Images that have since been removed from the account provoked a vitriolic response. One of these showed Carlee free-bleeding, standing doing the vertical splits, while her young children hugged her leg. For those of you not in the know, free-bleeding is a radical feminist movement, which originally started in the 1970s, and was re-started in 2014. Believers in the movement don’t use tampons or sanitary towels and just allow their menstrual blood to come out onto their clothes.

This image in particular prompted people to call her ‘self-important’ and ‘unhygienic’.

But for Carlee her periods are an important part of her spiritual, physical and emotional life, and joining in the free-bleeding movement helps her to honour this.

“This is the blood they [her children] came from and after birthing them into my husband’s hands, we all have a great appreciation for it. I take time each cycle to be grateful that I can bleed and I incorporate it into my yoga practice to honor all of the women who have it and those that can not.”

She also points out that ‘period-shaming’ exists, saying “It’s taken this long for tampon and pad companies to stop using blue fluid in their ads, for goodness’ sake.”

In fact, in our Western society, yoga is one of the few activities that acknowledges the monthly cycle. In yoga lessons we are encouraged to refrain from doing inversions while menstruating and to be gentler in our practice. Even just the act of acknowledging we have a period in public is pretty unique in the West.

To Share or Not to Share

Carlee’s Instagram account is a mixture of clearly posed images, with a look that is all her own, alongside her children, sometimes in outfits that match hers. She is passing on her love of yoga to her children and they are clearly responding with enthusiasm, clambering all over her, breastfeeding, playing alongside her and generally sharing her yoga journey.

But some of the images have divided opinion, such as a video she uploaded of her doing a variation of scorpion pose, while breastfeeding, and wearing only a pair of nude knickers. This provoked a variety of responses in the comments section, including one person calling it ‘an attention seeking circus act’. Another commented that while she respected Carlee’s decision to do whatever she felt was best for her child, “you must also understand that what is shared on social platforms invites scrutiny. Do whatever you like behind closed doors PROVIDED that it’s absolutely in the best physical and psychological interest of the kids!”

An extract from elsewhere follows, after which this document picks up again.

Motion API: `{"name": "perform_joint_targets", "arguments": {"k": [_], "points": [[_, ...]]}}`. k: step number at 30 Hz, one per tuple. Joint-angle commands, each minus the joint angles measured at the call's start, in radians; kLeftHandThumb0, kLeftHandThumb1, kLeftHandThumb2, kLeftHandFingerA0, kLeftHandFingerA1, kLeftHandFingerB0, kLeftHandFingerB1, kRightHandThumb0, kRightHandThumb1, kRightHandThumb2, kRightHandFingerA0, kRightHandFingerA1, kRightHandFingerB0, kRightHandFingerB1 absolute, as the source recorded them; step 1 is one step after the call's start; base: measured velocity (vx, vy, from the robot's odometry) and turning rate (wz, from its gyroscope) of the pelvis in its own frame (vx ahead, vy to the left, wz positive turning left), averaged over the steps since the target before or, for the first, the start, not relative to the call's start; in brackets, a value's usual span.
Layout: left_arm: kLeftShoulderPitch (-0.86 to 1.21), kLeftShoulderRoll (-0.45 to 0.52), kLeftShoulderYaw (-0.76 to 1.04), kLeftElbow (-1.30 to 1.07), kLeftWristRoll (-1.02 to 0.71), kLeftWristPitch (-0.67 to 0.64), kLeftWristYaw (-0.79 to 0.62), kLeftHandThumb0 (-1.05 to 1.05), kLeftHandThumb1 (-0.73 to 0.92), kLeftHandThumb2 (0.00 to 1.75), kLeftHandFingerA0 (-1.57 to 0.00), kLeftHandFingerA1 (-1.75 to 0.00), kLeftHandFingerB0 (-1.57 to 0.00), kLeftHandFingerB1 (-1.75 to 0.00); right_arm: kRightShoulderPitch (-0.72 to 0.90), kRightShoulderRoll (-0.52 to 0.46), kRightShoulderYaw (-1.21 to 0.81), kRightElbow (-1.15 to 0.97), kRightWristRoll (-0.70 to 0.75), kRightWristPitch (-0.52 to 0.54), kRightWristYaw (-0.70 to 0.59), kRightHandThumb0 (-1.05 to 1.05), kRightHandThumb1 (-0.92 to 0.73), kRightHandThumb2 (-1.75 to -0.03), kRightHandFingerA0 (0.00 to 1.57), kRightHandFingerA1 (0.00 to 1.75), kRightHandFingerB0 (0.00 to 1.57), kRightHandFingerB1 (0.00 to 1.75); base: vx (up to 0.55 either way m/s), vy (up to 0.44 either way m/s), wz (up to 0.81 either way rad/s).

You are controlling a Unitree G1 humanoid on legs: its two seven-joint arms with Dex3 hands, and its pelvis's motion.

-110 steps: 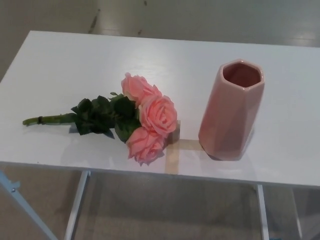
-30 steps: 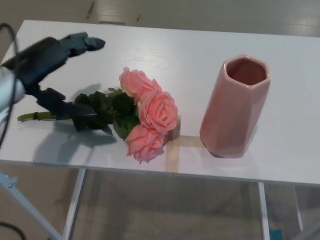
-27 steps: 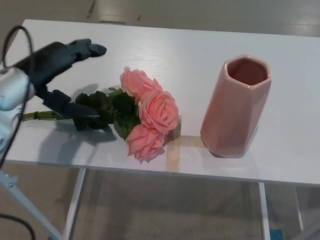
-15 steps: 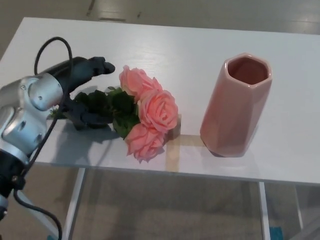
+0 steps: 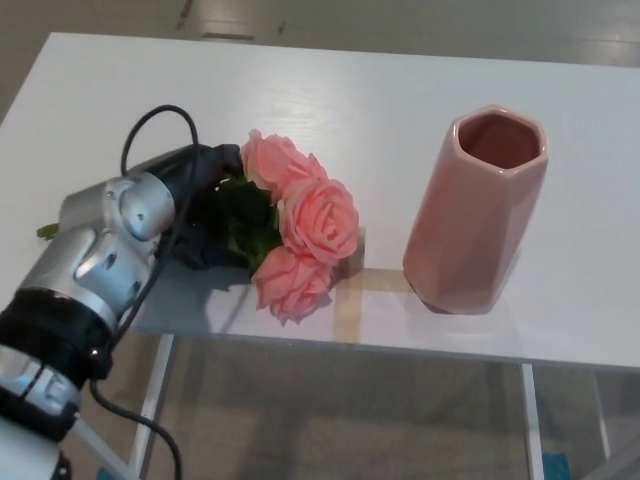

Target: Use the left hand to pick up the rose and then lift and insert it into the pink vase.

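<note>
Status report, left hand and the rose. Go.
Left hand down at the rose by its leaves, grasp not confirmed. Rose flat on table. Pink vase upright, mouth clear. Right hand not in view.

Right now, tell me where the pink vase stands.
Head view: the glossy faceted pink vase stands upright on the white table's right side, right of the pink roses.

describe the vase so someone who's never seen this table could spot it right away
On the white table, look to the right side, near the front edge. The pink vase stands there upright, apart from the roses. It is the only tall, glossy, faceted thing, with an open angular mouth.
</note>
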Motion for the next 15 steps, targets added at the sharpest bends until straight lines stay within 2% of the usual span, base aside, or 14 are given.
{"name": "perform_joint_targets", "arguments": {"k": [1,2,5,6,7,8,9,10,11,12,14,15], "points": [[-0.007,-0.041,-0.016,0.057,0.049,-0.044,0.056,-0.5,0.44,0.56,-0.1,-0.23,-0.12,-0.25,0.009,-0.002,-0.016,0.003,0.009,0.003,-0.005,-0.32,-0.67,-0.59,0.69,0.5,0.58,0.44,0.0,0.0,0.0],[-0.001,-0.045,-0.021,0.071,0.058,-0.053,0.07,-0.46,0.29,0.68,0.0,-0.35,-0.06,-0.39,0.008,0.002,-0.019,0.003,0.011,0.003,-0.004,-0.32,-0.67,-0.6,0.69,0.5,0.58,0.44,0.0,0.0,0.0],[-0.006,-0.048,-0.017,0.085,0.063,-0.063,0.076,-0.46,0.29,0.68,0.0,-0.35,-0.06,-0.39,0.005,0.003,-0.022,0.003,0.009,0.004,-0.003,-0.32,-0.67,-0.6,0.69,0.5,0.58,0.44,0.0,0.0,0.0],[0.004,-0.056,-0.016,0.102,0.063,-0.081,0.1,-0.3,0.56,0.63,-0.23,-0.34,-0.21,-0.32,0.006,0.002,-0.022,0.002,0.008,0.0,-0.002,-0.32,-0.67,-0.6,0.69,0.5,0.58,0.44,0.0,0.0,0.0],[0.018,-0.068,-0.015,0.128,0.065,-0.108,0.136,-0.3,0.56,0.63,-0.23,-0.34,-0.21,-0.32,0.006,0.001,-0.022,0.0,0.007,-0.005,0.0,-0.32,-0.67,-0.6,0.69,0.5,0.58,0.44,0.0,0.0,0.0],[0.02,-0.075,-0.002,0.144,0.051,-0.125,0.147,-0.22,0.63,0.59,-0.41,-0.35,-0.3,-0.31,0.004,0.002,-0.022,0.0,0.006,-0.007,0.0,-0.32,-0.66,-0.59,0.69,0.5,0.58,0.44,0.0,0.0,0.0],[0.024,-0.083,0.016,0.153,0.032,-0.134,0.147,-0.2,0.69,0.61,-0.54,-0.46,-0.4,-0.33,0.004,0.003,-0.021,0.0,0.005,-0.007,-0.002,-0.32,-0.67,-0.59,0.69,0.5,0.58,0.44,0.0,0.0,0.0],[0.03,-0.091,0.032,0.162,0.018,-0.143,0.154,-0.19,0.73,0.61,-0.62,-0.59,-0.53,-0.37,0.004,0.002,-0.02,-0.001,0.004,-0.008,-0.001,-0.33,-0.65,-0.6,0.69,0.5,0.57,0.44,0.0,0.0,0.0],[0.037,-0.101,0.045,0.166,0.01,-0.146,0.163,-0.19,0.79,0.64,-0.79,-0.53,-0.71,-0.45,0.004,0.002,-0.02,-0.001,0.004,-0.01,0.001,-0.32,-0.67,-0.59,0.7,0.5,0.59,0.44,0.0,0.0,0.0],[0.044,-0.11,0.056,0.168,0.006,-0.145,0.173,-0.19,0.79,0.64,-0.79,-0.53,-0.71,-0.45,0.004,0.002,-0.021,-0.002,0.005,-0.011,0.004,-0.32,-0.67,-0.59,0.7,0.5,0.59,0.44,0.0,0.0,0.0],[0.046,-0.125,0.065,0.165,0.012,-0.122,0.174,-0.22,0.83,0.64,-0.9,-0.81,-0.75,-0.48,0.003,0.001,-0.02,-0.003,0.005,-0.012,0.006,-0.32,-0.66,-0.59,0.7,0.5,0.59,0.44,0.0,0.0,0.0],[0.047,-0.128,0.068,0.168,0.015,-0.121,0.176,-0.22,0.83,0.64,-0.9,-0.81,-0.75,-0.48,0.003,0.001,-0.021,-0.003,0.005,-0.012,0.006,-0.32,-0.66,-0.59,0.7,0.5,0.59,0.44,0.0,0.0,0.0]]}}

The radical technology of smartphones and social media is hugely altering the way we interact as human beings. Everyone has the power to share images of themselves with potentially global audiences. Because of this, we have to be aware that once an image is on a social platform, it is no longer ours to control. But as Carlee says, it’s ok to have differences of opinion, that doesn’t mean we need to abuse those that we don’t agree with. As Carlee says:

“Sometimes, we begrudge our differences from others rather than embracing them.”

To Conclude

The key element to all of this seems to be ‘choice’. Women feel that they should have a clear choice to have a career, be an earth mother, wear a burkha, wear no clothes, be as extreme or as conservative as they feel they are. Carlee Beanear has made the choice to be loud and proud about who she is. This has clearly upset some people, but it has also inspired many other women to embrace their bodies, their yoga journeys and their confidence to express themselves, regardless of what other people think.